I will present an overview of my group’s work on topological effects in photonics. Since the pioneering work of Haldane and Raghu, there has been rapid growth in interest in how topology shapes the physics of electromagnetic systems, especially in systems that show nonreciprocity through broken time-reversal symmetry. This talk will connect several key ideas, such as nonlocality, dispersion, and periodicity, into a unified picture of the topological behavior of photonic systems.
At the core is the special nature of dispersive electromagnetic systems, where frequency-dependent responses can lead to surprising effects. A notable example is particle-hole symmetry: unlike in electronic systems, this symmetry can produce an electromagnetic spectrum without a lower bound and support an infinite ladder of edge states, giving rise to new forms of boundary phenomena. Dispersion in periodic systems can also cause bands to accumulate around resonance frequencies, which challenges standard classifications and creates topologies that are not well defined.

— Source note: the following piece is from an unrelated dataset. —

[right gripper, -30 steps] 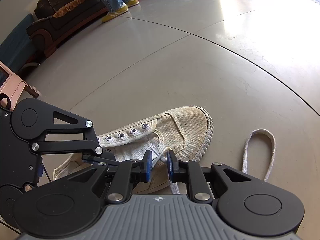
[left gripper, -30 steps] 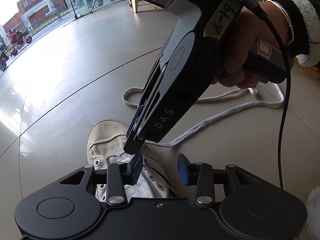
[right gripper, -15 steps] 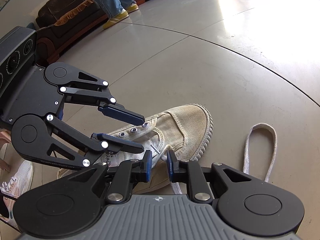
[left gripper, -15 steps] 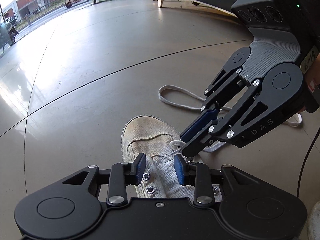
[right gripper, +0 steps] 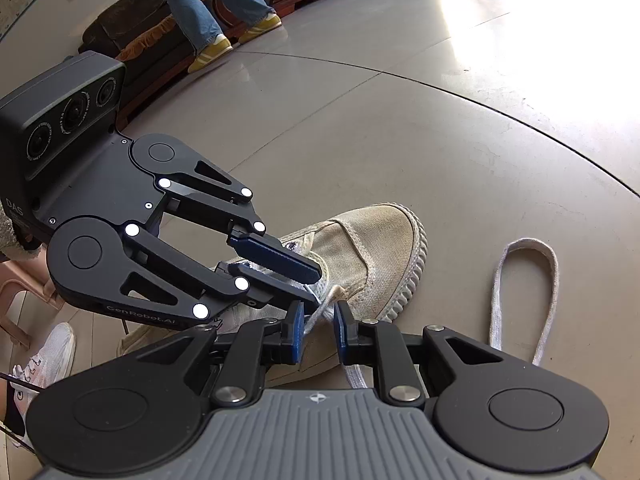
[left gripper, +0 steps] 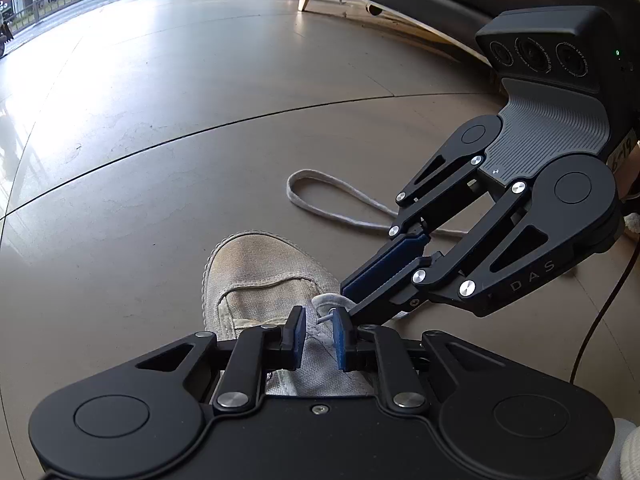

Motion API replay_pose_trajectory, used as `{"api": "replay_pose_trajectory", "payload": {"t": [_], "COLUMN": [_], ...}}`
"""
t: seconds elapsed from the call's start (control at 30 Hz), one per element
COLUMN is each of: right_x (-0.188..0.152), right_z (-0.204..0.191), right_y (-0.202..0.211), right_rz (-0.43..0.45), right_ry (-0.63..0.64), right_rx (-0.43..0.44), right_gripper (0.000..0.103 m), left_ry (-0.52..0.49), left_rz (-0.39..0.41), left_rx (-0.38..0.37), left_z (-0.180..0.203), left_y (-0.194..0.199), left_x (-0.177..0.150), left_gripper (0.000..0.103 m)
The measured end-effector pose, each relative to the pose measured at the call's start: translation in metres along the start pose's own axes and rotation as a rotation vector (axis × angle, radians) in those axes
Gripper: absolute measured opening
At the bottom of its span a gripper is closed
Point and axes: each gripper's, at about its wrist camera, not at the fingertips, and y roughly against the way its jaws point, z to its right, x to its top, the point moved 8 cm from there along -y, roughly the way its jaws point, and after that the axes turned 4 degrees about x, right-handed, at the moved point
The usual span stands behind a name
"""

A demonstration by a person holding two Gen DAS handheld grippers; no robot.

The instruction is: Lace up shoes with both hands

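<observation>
A beige canvas shoe (left gripper: pixel 256 276) (right gripper: pixel 372 248) lies on the tiled floor, toe pointing away from my left gripper. A white lace (left gripper: pixel 332 200) (right gripper: pixel 524 292) runs from the shoe's front eyelets and loops on the floor beside it. My left gripper (left gripper: pixel 319 334) (right gripper: pixel 318 284) hovers over the tongue, jaws narrowly apart around the lace tip (left gripper: pixel 325 317), not clamped. My right gripper (right gripper: pixel 319 334) (left gripper: pixel 348 296) comes in from the side, jaws slightly apart with the lace strand (right gripper: pixel 320 312) between them, tips meeting the left gripper's at the eyelets.
A dark sofa (left gripper: pixel 460 4) stands behind the shoe. A person in jeans and yellow shoes (right gripper: pixel 218 46) stands by another sofa. A white sneaker (right gripper: pixel 44 360) and a pink stool (right gripper: pixel 16 304) sit at the left edge.
My left gripper moved forward along the shoe and narrowed its jaws around the lace tip. My right gripper's jaws opened slightly; the two grippers' tips have come together at the eyelets.
</observation>
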Motion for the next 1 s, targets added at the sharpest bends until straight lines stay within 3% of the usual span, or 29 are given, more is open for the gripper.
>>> {"api": "replay_pose_trajectory", "payload": {"t": [0.17, 0.37, 0.67, 0.87, 1.0], "right_x": [-0.004, -0.007, -0.007, -0.009, -0.008], "right_z": [-0.005, -0.009, -0.016, -0.021, -0.027], "right_y": [-0.005, -0.005, -0.005, -0.007, -0.007], "right_rz": [0.004, 0.012, 0.021, 0.019, 0.017], "right_ry": [-0.008, -0.013, 0.008, 0.019, 0.069], "right_rx": [-0.001, -0.004, -0.036, -0.064, -0.093], "right_gripper": [0.019, 0.019, 0.019, 0.019, 0.019], "left_ry": [0.03, 0.035, -0.031, 0.054, 0.096], "left_rz": [-0.006, 0.011, 0.044, 0.078, 0.109], "left_rx": [-0.023, 0.003, 0.13, 0.218, 0.231], "left_z": [-0.001, 0.006, 0.014, -0.008, -0.016], "left_y": [-0.001, 0.009, 0.023, 0.042, 0.063], "left_x": [-0.002, -0.015, -0.014, -0.01, -0.003], "left_gripper": [0.006, 0.004, 0.001, 0.001, 0.001]}}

I will show that such ill-defined topologies are closely tied to real-space singularities, where electromagnetic fields diverge and the bulk–edge correspondence fails, even in strongly dissipative systems. Most strikingly, in the absence of suitable spatial cut-offs, electromagnetic systems may even seem to violate basic principles of thermodynamic equilibrium, leading to thermodynamic paradoxes. The resolution comes from including nonlocal effects, which prevent unphysical localization and restore consistency by setting spatial scales through physical processes such as drift-diffusion in plasmas or exchange interactions in ferrites.